WORK INSTRUCTION
From the records below, please repeat exactly the line that has "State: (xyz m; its", the line that has "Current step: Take", and every line between them, and nothing else.

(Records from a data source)
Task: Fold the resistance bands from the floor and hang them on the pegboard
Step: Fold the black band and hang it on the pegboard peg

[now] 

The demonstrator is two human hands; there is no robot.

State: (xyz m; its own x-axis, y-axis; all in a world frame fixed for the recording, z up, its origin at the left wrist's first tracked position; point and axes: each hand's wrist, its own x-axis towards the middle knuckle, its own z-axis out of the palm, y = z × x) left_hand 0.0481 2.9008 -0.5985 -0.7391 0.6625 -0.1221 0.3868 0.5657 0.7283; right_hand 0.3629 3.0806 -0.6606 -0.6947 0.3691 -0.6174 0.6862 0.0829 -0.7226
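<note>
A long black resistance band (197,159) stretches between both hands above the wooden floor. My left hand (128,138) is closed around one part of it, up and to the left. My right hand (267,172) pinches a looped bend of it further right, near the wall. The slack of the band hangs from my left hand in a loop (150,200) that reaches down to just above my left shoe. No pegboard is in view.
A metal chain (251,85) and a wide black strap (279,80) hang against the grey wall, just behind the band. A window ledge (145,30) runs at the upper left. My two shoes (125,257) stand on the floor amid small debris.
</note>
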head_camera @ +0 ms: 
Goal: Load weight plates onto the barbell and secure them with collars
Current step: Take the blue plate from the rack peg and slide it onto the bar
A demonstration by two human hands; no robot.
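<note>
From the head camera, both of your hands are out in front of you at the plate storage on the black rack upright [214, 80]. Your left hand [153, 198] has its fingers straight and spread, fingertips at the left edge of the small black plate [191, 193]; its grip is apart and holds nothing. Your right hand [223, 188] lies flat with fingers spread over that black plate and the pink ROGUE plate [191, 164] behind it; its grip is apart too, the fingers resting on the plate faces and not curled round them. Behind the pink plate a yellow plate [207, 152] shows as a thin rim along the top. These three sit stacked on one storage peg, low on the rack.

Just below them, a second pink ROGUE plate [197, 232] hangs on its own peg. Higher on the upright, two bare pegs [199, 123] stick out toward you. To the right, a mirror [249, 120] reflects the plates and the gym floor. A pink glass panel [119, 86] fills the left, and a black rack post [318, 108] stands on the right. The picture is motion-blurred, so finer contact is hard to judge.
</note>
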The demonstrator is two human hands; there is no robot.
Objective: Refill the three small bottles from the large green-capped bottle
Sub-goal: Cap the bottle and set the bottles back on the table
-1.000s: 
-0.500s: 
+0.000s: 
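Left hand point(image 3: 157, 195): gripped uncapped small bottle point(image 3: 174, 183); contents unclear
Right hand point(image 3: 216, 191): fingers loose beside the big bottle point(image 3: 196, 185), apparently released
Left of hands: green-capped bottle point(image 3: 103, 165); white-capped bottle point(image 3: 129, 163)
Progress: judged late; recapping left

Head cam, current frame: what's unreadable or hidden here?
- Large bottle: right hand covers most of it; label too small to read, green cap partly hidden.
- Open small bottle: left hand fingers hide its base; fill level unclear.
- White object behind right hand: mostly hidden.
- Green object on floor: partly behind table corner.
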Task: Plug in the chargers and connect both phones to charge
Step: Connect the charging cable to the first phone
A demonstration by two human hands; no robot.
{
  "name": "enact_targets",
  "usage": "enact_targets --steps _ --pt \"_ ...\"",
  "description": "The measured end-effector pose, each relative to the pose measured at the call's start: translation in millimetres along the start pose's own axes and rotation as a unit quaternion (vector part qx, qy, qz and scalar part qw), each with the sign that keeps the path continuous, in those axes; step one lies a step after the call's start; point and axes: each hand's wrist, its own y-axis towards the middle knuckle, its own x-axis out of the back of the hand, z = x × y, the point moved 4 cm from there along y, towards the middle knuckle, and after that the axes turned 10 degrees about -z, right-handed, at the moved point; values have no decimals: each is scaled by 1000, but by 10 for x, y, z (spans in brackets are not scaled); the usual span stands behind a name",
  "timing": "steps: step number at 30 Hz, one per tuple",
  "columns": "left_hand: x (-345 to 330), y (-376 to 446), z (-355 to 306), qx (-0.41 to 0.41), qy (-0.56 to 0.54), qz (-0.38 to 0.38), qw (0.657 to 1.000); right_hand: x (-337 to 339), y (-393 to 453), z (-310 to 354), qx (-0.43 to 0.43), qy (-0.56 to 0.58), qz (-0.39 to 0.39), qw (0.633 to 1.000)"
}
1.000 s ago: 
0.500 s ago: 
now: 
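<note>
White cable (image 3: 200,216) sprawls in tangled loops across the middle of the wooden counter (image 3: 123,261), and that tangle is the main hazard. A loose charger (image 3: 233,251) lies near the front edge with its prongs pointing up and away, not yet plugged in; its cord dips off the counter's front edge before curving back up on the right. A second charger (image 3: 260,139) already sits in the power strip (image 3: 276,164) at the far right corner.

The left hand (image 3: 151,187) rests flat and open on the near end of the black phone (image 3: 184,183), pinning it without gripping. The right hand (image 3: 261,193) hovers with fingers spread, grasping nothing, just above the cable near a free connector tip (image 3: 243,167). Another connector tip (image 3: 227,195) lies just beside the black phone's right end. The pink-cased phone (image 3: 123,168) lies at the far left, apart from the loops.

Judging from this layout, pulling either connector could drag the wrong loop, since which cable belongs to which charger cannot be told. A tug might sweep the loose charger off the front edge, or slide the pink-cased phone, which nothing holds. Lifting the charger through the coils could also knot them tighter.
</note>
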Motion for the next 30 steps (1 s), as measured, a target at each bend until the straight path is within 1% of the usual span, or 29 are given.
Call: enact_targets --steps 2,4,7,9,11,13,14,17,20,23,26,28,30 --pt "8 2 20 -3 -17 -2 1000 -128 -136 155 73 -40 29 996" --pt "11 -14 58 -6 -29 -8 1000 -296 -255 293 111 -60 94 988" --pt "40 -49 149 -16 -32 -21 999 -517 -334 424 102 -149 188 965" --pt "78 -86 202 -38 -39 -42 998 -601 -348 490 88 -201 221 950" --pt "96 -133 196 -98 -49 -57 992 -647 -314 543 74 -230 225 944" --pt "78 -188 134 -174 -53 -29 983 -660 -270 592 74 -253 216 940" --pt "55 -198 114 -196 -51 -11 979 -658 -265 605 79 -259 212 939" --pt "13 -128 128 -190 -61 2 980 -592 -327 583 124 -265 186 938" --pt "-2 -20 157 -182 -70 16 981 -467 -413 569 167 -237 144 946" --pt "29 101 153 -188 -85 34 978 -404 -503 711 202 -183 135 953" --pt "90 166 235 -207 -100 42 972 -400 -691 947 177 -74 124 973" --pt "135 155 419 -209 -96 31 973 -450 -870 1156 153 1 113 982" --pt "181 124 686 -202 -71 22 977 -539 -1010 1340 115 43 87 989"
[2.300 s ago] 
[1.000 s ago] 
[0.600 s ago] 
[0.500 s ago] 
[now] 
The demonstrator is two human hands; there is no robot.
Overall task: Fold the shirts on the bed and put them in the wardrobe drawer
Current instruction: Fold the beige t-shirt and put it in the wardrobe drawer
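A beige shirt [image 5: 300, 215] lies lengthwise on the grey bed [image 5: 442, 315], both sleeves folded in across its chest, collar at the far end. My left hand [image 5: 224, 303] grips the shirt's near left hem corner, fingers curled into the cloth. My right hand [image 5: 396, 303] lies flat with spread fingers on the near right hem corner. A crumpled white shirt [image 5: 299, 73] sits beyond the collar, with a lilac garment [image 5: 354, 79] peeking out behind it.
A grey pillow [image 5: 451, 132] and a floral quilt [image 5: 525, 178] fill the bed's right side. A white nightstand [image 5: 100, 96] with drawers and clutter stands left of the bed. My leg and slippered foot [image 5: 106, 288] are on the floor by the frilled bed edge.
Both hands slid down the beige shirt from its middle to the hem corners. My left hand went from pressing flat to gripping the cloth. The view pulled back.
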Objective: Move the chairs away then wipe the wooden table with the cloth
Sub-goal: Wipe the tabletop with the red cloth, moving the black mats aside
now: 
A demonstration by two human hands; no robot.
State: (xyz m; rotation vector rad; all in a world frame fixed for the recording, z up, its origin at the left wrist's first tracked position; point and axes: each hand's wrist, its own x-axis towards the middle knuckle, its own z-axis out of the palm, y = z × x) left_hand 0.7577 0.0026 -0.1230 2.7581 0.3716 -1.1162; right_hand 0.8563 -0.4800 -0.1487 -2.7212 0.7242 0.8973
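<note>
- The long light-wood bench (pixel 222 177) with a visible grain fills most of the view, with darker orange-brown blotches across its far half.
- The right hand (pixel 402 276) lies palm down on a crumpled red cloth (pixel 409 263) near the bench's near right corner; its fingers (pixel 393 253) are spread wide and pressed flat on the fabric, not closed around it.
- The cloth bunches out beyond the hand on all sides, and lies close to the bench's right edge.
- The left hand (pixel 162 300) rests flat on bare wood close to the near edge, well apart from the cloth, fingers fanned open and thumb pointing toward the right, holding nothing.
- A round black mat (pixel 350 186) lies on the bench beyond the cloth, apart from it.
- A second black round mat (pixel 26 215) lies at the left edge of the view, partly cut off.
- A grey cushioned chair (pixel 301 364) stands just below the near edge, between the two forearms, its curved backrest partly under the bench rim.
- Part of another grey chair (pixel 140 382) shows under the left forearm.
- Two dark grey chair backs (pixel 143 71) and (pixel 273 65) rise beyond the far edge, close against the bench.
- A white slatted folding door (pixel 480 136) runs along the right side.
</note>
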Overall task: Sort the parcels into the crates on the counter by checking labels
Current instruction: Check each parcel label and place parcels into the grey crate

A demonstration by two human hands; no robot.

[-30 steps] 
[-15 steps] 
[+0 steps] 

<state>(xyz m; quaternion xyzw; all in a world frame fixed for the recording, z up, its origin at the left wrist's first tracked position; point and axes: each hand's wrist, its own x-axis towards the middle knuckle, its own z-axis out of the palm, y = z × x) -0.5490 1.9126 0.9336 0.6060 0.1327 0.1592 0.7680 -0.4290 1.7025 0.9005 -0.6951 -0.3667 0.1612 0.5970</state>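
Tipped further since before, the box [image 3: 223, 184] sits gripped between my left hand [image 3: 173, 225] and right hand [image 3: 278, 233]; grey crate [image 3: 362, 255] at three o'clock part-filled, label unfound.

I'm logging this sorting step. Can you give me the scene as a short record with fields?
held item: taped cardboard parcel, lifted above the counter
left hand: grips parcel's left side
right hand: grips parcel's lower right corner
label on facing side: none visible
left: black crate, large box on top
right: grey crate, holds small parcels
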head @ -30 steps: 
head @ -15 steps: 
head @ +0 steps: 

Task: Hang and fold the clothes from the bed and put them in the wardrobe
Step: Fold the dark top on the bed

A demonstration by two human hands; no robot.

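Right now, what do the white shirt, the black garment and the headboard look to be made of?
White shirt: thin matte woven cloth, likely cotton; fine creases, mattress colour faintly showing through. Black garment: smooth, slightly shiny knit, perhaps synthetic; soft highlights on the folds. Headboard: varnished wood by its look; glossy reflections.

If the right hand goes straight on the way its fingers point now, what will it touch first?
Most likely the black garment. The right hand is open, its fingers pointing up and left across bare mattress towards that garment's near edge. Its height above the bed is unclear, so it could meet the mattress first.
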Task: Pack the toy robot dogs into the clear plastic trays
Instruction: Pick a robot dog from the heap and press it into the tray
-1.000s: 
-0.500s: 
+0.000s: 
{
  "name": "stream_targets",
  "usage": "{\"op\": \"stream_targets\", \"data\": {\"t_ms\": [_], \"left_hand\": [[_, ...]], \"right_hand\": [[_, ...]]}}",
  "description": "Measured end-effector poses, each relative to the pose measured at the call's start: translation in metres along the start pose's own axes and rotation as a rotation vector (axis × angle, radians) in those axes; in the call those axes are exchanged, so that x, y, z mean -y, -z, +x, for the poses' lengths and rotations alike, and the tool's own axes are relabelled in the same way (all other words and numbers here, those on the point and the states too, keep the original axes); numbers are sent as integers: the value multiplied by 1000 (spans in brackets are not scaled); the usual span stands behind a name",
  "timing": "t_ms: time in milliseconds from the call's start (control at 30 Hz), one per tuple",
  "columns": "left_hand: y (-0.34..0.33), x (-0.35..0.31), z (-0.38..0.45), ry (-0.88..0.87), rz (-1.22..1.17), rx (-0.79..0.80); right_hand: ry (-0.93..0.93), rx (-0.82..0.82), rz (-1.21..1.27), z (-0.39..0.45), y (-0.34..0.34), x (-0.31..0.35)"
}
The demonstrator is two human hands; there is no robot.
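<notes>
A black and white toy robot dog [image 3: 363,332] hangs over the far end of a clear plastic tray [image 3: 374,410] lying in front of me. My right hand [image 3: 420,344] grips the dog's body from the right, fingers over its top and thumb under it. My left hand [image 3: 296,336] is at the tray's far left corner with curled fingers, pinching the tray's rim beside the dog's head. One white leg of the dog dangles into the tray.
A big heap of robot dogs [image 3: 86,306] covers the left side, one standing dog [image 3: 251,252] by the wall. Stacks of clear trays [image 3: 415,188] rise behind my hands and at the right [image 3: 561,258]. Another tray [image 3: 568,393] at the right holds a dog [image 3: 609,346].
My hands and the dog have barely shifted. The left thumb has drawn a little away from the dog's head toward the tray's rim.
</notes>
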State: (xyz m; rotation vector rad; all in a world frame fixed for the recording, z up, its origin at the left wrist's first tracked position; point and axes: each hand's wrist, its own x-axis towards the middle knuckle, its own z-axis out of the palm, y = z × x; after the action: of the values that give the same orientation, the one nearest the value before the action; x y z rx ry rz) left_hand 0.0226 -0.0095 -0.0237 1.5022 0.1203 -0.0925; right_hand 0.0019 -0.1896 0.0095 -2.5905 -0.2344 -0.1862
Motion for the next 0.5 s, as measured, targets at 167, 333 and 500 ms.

SOLUTION TO THIS PROBLEM
State: (xyz m; its own x-axis, y-axis; all in a world frame fixed for the recording, z up, its origin at the left wrist's first tracked position; point and axes: each hand's wrist, its own x-axis towards the middle knuckle, its own z-axis out of the palm, y = z × x) left_hand 0.0481 2.9008 -0.5985 -0.7391 0.6625 -0.1221 0.3868 0.5657 0.7283; right_hand 0.3629 3.0806 -0.6606 -0.6947 0.3691 -0.6174 0.6862 0.0829 -0.7226
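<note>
A long black resistance band (197,159) stretches between both hands above the wooden floor. My left hand (128,138) is closed around one part of it, up and to the left. My right hand (267,172) pinches a looped bend of it further right, near the wall. The slack of the band hangs from my left hand in a loop (150,200) that reaches down to just above my left shoe. No pegboard is in view.
A metal chain (251,85) and a wide black strap (279,80) hang against the grey wall, just behind the band. A window ledge (145,30) runs at the upper left. My two shoes (125,257) stand on the floor amid small debris.
</note>
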head_camera @ +0 ms: 
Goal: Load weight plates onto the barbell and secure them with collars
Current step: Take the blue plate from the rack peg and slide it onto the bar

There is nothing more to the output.